本院は、北海道開発局帯広開発建設部(以下「開発建設部」という。)における不正行為について、会計検査院法第27条の規定に基づく国土交通大臣からの報告及び予算執行職員等の責任に関する法律(昭和25年法律第172号)第4条第4項の規定に基づく同大臣からの通知を受けるとともに、国土交通本省、北海道開発局及び開発建設部において、合規性等の観点から不正行為の内容がどのようなものであるかなどに着眼して会計実地検査を行った。

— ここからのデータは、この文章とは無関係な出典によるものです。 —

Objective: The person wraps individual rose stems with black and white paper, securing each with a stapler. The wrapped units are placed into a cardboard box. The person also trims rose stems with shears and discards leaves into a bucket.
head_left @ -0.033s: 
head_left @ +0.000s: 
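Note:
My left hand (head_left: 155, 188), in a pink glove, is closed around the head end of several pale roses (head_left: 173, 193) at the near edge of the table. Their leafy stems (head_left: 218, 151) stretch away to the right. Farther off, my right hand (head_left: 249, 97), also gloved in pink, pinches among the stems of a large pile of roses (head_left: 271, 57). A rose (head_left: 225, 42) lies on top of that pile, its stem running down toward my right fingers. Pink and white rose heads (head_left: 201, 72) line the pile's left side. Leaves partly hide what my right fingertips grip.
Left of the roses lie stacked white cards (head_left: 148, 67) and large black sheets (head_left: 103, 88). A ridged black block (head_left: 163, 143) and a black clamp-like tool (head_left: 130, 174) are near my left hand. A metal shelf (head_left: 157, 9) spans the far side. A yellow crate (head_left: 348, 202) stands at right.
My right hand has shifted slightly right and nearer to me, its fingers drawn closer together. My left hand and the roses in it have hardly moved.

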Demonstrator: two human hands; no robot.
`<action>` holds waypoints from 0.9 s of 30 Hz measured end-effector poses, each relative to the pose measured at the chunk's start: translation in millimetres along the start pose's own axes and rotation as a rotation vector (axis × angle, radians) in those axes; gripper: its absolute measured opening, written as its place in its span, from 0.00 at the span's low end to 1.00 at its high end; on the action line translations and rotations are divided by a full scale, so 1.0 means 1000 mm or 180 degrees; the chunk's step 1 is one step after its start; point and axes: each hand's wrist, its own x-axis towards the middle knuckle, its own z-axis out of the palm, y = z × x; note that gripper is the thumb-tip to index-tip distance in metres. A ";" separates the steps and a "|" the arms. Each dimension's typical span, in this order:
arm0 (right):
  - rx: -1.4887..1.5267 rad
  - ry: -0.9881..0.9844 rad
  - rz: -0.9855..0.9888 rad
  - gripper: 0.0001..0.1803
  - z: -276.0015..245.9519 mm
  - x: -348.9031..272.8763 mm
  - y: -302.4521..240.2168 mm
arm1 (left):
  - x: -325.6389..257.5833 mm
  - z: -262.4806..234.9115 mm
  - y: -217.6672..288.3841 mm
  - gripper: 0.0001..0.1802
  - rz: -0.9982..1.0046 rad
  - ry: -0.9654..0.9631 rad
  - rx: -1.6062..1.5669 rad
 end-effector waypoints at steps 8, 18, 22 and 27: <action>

本件は、開発建設部において、経理課上席経理専門官(平成21年3月31日以前は管財専門官)米村某が、契約担当官の補助者として国有財産の処分に係る事務に従事中、20年12月頃から22年4月頃までの間に、北海道帯広市に所在する未利用の国有地を隣接する土地の所有者2名(以下「隣接者」という。)に売り払うとして、虚偽の国有財産売買契約書を作成するなどして、その土地代金を隣接者から詐取したものである。そして、開発建設部は24年8月に、職員がその職務を行うについて、違法に隣接者に損害を与えたことにより、国家賠償法(昭和22年法律第125号)に基づく賠償金計992,895円を隣接者に支払ったものであり、開発建設部に同額の損害が生じていて、不当と認められる。
なお、本件損害額については、25年9月末現在で補が全くされていない。